[[ GIVEN DATA, beginning ]]

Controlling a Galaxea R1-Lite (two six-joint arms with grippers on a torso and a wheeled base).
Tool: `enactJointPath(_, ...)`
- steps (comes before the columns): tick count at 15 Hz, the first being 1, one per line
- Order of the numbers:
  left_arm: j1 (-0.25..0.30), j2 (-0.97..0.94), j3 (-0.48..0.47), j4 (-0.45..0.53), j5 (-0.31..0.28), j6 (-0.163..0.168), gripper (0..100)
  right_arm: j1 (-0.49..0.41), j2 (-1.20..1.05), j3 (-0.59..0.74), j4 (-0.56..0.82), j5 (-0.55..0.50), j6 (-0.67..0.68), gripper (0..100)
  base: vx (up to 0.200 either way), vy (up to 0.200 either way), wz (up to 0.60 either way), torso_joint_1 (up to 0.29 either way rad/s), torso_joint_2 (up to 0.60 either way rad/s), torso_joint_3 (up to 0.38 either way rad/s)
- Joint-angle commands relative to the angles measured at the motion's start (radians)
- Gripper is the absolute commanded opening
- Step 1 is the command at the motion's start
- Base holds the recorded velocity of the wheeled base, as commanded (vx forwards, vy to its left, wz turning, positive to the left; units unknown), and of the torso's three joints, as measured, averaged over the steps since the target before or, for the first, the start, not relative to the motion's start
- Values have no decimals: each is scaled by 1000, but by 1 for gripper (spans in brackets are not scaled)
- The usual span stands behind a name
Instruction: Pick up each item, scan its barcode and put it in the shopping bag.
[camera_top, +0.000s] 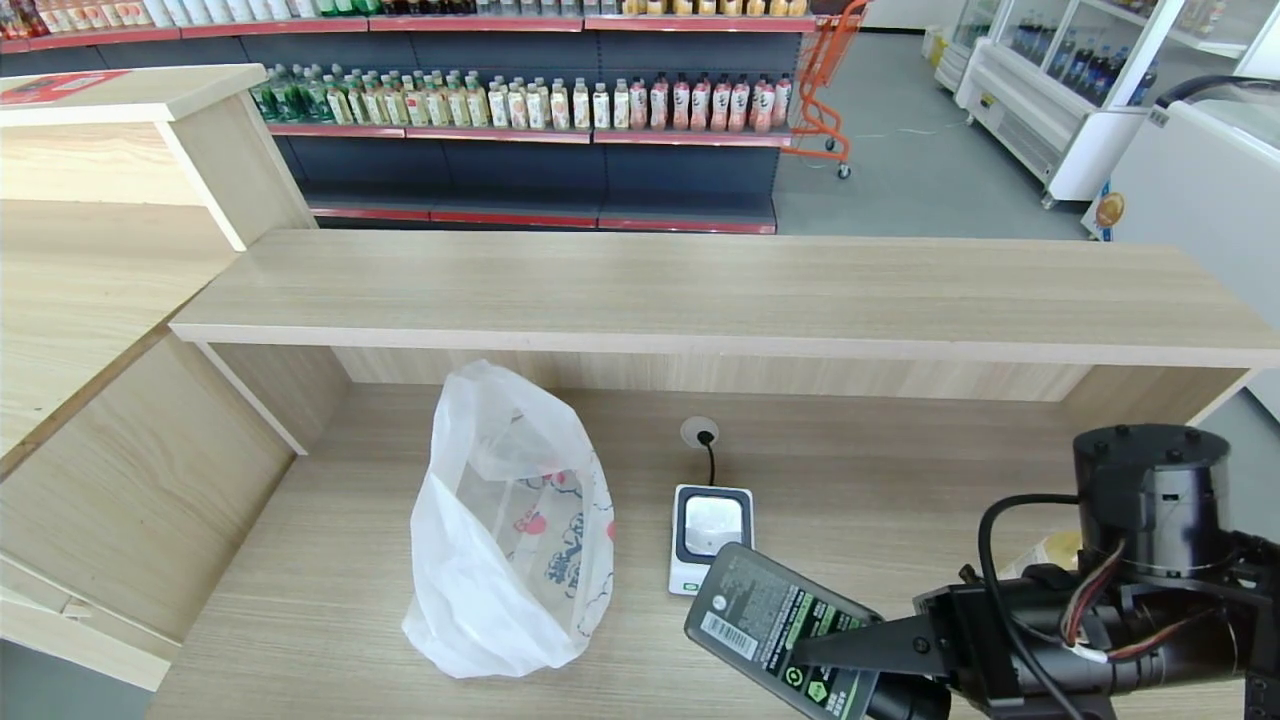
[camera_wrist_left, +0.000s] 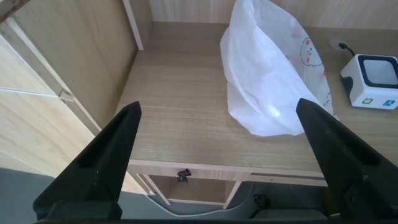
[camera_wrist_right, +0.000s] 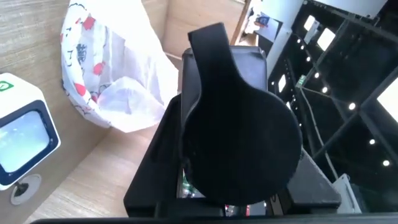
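A white plastic shopping bag (camera_top: 510, 530) stands open on the wooden counter (camera_top: 900, 470). Just right of it sits the white barcode scanner (camera_top: 710, 535), its window facing up. My right gripper (camera_top: 835, 665) is shut on a dark grey packet (camera_top: 765, 620) whose barcode label faces up; it hovers at the scanner's near right corner. In the right wrist view the packet (camera_wrist_right: 236, 143) hides the fingers, with the bag (camera_wrist_right: 118, 81) and scanner (camera_wrist_right: 25, 140) beyond. My left gripper (camera_wrist_left: 219, 109) is open over the counter's front edge, beside the bag (camera_wrist_left: 273, 74) and holding nothing.
A yellowish item (camera_top: 1050, 550) lies on the counter behind my right arm. A raised ledge (camera_top: 700, 290) runs along the counter's back, and a wooden side wall (camera_top: 140, 480) closes the left. The scanner's cable drops into a hole (camera_top: 699, 431). Behind are drink shelves (camera_top: 520, 105).
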Motion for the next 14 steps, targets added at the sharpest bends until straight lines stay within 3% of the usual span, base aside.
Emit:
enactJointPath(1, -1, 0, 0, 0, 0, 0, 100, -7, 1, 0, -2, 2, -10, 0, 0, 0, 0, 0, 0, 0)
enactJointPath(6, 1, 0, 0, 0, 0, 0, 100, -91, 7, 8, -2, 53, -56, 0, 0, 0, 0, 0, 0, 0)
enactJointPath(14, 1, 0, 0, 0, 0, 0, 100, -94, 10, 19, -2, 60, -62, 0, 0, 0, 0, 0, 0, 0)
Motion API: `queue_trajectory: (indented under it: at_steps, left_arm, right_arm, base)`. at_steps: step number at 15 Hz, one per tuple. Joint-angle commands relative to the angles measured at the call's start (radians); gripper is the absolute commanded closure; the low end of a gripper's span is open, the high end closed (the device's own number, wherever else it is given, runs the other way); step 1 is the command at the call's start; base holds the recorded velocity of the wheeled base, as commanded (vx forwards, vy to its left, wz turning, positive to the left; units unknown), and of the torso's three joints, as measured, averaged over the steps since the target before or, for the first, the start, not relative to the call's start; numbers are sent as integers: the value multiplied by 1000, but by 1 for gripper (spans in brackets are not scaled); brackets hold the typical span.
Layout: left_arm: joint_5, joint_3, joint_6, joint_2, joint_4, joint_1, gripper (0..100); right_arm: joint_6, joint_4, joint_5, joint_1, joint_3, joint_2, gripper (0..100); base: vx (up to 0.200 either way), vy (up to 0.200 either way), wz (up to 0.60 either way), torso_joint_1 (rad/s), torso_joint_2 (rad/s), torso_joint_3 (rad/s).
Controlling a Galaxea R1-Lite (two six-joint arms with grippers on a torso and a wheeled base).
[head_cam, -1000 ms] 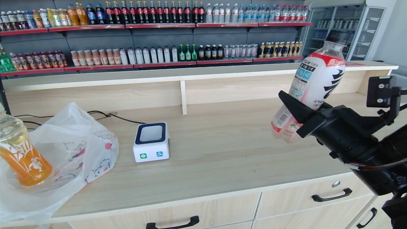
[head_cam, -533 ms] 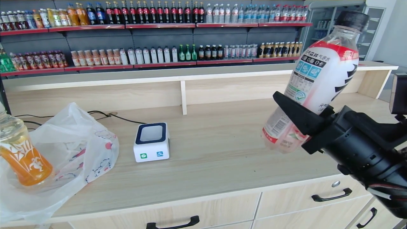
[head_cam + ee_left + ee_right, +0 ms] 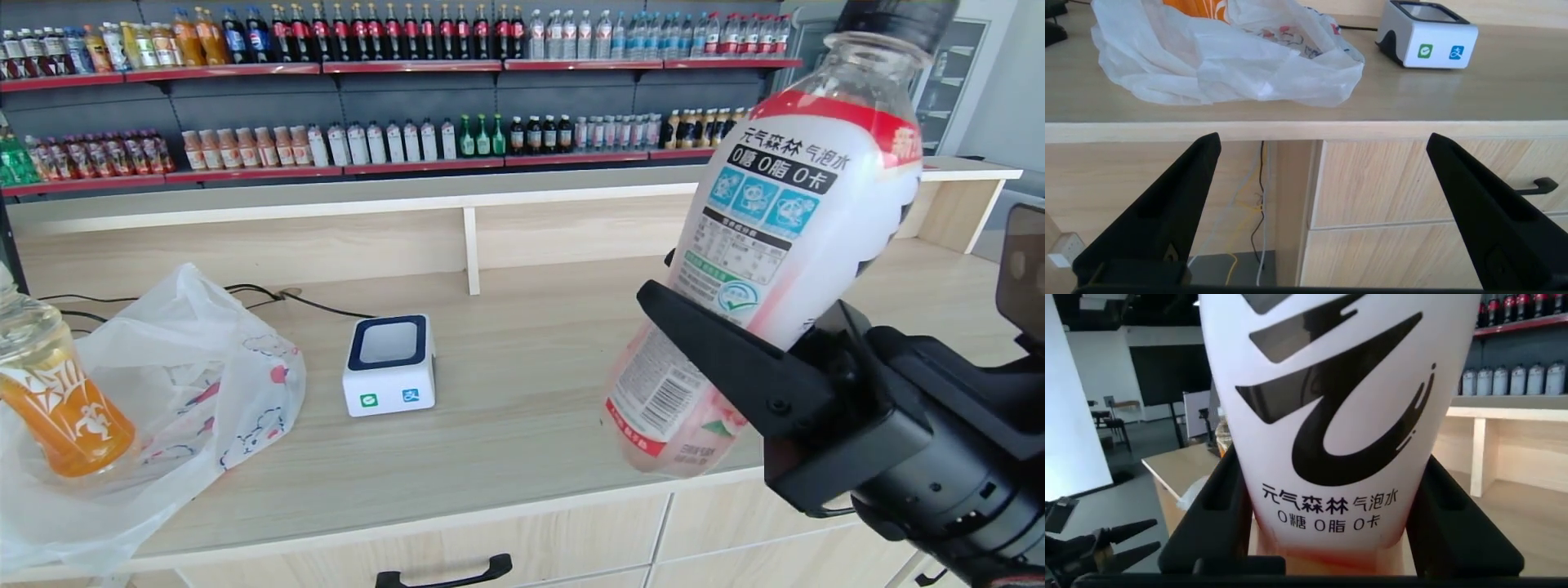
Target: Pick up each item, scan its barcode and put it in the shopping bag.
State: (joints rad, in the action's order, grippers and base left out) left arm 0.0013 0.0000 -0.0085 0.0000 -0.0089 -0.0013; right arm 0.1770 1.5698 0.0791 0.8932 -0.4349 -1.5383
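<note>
My right gripper [image 3: 722, 331] is shut on a clear bottle [image 3: 788, 204] with a white and pink label and a black cap. It holds the bottle tilted above the counter's front right part, cap up and away. The barcode [image 3: 661, 392] low on the label faces left. In the right wrist view the bottle [image 3: 1339, 416] stands between the black fingers [image 3: 1212, 514]. The white scanner [image 3: 389, 365] with a dark blue rim sits mid-counter, well left of the bottle. The shopping bag [image 3: 175, 384] lies at the left with an orange drink bottle [image 3: 57, 408] in it. My left gripper [image 3: 1315, 212] is open, low before the counter front.
Cables [image 3: 269, 296] run along the counter behind the bag. A raised wooden ledge [image 3: 490, 196] backs the counter, with drink shelves [image 3: 408, 65] beyond. Drawers with black handles [image 3: 445, 572] sit below the counter edge. Bare wood [image 3: 522, 408] lies between scanner and bottle.
My right gripper has carried the bottle left and toward the camera, lower over the counter's front edge. The bag, the orange bottle and the scanner have stayed put.
</note>
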Motion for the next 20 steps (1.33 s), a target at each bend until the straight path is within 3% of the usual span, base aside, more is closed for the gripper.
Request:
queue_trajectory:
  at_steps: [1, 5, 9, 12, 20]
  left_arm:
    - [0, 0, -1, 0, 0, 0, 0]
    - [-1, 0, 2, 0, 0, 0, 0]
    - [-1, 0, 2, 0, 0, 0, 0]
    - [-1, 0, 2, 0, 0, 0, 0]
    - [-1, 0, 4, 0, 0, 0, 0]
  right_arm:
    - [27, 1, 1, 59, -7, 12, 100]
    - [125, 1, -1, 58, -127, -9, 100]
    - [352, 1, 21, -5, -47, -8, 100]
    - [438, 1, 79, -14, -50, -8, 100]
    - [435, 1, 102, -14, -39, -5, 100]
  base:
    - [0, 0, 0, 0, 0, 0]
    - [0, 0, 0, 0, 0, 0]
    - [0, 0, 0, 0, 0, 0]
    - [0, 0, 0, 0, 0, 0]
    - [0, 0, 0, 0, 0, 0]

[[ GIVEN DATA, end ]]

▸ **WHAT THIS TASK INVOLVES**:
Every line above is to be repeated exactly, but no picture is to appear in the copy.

▸ **ANSWER SECTION**:
Controlling a Galaxea R1-Lite (two six-joint arms with grippers on a torso and a wheeled base).
Tool: `enactJointPath(_, ...)`
- steps (comes before the columns): tick count at 15 Hz, the first being 1, one per line
- Order of the numbers:
  left_arm: j1 (-0.25..0.30), j2 (-0.97..0.94), j3 (-0.48..0.47), j4 (-0.45..0.53), j5 (-0.31..0.28), j6 (-0.163..0.168), gripper (0..100)
  right_arm: j1 (-0.49..0.41), j2 (-1.20..1.05), j3 (-0.59..0.74), j4 (-0.56..0.82), j5 (-0.55..0.50), j6 (-0.67..0.68), gripper (0..100)
  base: vx (up to 0.200 either way), vy (up to 0.200 either way), wz (up to 0.60 either way), torso_joint_1 (up to 0.29 either way rad/s), torso_joint_2 (up to 0.60 either way rad/s), torso_joint_3 (up to 0.38 either way rad/s)
- Joint-angle commands relative to the angles measured at the motion's start (radians)
- Gripper is the absolute commanded opening
- Step 1 is the command at the motion's start
- Base holds the recorded velocity of the wheeled base, as commanded (vx forwards, vy to its left, wz turning, positive to the left; units unknown), and of the torso's three joints, as measured, averaged over the steps since the target before or, for the first, the start, not relative to the motion's start
- Values have no decimals: each is scaled by 1000, but by 1 for gripper (spans in brackets are not scaled)
- The usual span stands behind a name
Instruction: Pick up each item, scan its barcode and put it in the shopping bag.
[camera_top, +0.000s] 
[camera_wrist_left, +0.000s] 
[camera_wrist_right, +0.000s] 
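A white plastic shopping bag (camera_top: 510, 530) stands open on the wooden counter (camera_top: 900, 470). Just right of it sits the white barcode scanner (camera_top: 710, 535), its window facing up. My right gripper (camera_top: 835, 665) is shut on a dark grey packet (camera_top: 765, 620) whose barcode label faces up; it hovers at the scanner's near right corner. In the right wrist view the packet (camera_wrist_right: 236, 143) hides the fingers, with the bag (camera_wrist_right: 118, 81) and scanner (camera_wrist_right: 25, 140) beyond. My left gripper (camera_wrist_left: 219, 109) is open over the counter's front edge, beside the bag (camera_wrist_left: 273, 74) and holding nothing.
A yellowish item (camera_top: 1050, 550) lies on the counter behind my right arm. A raised ledge (camera_top: 700, 290) runs along the counter's back, and a wooden side wall (camera_top: 140, 480) closes the left. The scanner's cable drops into a hole (camera_top: 699, 431). Behind are drink shelves (camera_top: 520, 105).
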Motion for the next 14 steps, targets added at the sharpest bends until straight lines stay within 3% of the usual span, base aside.
Emit:
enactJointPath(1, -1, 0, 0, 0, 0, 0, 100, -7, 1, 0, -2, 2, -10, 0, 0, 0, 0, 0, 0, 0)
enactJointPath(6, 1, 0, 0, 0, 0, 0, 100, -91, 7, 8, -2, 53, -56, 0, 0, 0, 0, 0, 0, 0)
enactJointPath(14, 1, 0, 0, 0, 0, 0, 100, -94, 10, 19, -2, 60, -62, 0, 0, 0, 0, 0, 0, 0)
Motion API: `queue_trajectory: (indented under it: at_steps, left_arm, right_arm, base)`. at_steps: step number at 15 Hz, one per tuple. Joint-angle commands relative to the angles measured at the call's start (radians); gripper is the absolute commanded closure; the low end of a gripper's span is open, the high end closed (the device's own number, wherever else it is given, runs the other way); step 1 is the command at the call's start; base holds the recorded velocity of the wheeled base, as commanded (vx forwards, vy to its left, wz turning, positive to the left; units unknown), and of the torso's three joints, as measured, averaged over the steps since the target before or, for the first, the start, not relative to the call's start; numbers are sent as integers: the value multiplied by 1000, but by 1 for gripper (spans in brackets are not scaled); brackets hold the typical span.
Layout: left_arm: joint_5, joint_3, joint_6, joint_2, joint_4, joint_1, gripper (0..100); right_arm: joint_6, joint_4, joint_5, joint_1, joint_3, joint_2, gripper (0..100); base: vx (up to 0.200 either way), vy (up to 0.200 either way), wz (up to 0.60 either way), torso_joint_1 (rad/s), torso_joint_2 (rad/s), torso_joint_3 (rad/s).
Controlling a Galaxea R1-Lite (two six-joint arms with grippers on a torso and a wheeled base).
[head_cam, -1000 ms] 
[head_cam, -533 ms] 
[head_cam + ee_left + ee_right, +0 ms] 
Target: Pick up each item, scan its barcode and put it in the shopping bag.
State: (joints rad, in the action's order, grippers and base left out) left arm 0.0013 0.0000 -0.0085 0.0000 -0.0089 -0.0013; right arm 0.1770 1.5698 0.0791 0.8932 -0.4349 -1.5383
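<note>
My right gripper [image 3: 722, 331] is shut on a clear bottle [image 3: 788, 204] with a white and pink label and a black cap. It holds the bottle tilted above the counter's front right part, cap up and away. The barcode [image 3: 661, 392] low on the label faces left. In the right wrist view the bottle [image 3: 1339, 416] stands between the black fingers [image 3: 1212, 514]. The white scanner [image 3: 389, 365] with a dark blue rim sits mid-counter, well left of the bottle. The shopping bag [image 3: 175, 384] lies at the left with an orange drink bottle [image 3: 57, 408] in it. My left gripper [image 3: 1315, 212] is open, low before the counter front.
Cables [image 3: 269, 296] run along the counter behind the bag. A raised wooden ledge [image 3: 490, 196] backs the counter, with drink shelves [image 3: 408, 65] beyond. Drawers with black handles [image 3: 445, 572] sit below the counter edge. Bare wood [image 3: 522, 408] lies between scanner and bottle.
My right gripper has carried the bottle left and toward the camera, lower over the counter's front edge. The bag, the orange bottle and the scanner have stayed put.
</note>
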Motion for the next 20 steps (1.33 s), a target at each bend until the straight path is within 3% of the usual span, base aside, more is closed for the gripper.
Request:
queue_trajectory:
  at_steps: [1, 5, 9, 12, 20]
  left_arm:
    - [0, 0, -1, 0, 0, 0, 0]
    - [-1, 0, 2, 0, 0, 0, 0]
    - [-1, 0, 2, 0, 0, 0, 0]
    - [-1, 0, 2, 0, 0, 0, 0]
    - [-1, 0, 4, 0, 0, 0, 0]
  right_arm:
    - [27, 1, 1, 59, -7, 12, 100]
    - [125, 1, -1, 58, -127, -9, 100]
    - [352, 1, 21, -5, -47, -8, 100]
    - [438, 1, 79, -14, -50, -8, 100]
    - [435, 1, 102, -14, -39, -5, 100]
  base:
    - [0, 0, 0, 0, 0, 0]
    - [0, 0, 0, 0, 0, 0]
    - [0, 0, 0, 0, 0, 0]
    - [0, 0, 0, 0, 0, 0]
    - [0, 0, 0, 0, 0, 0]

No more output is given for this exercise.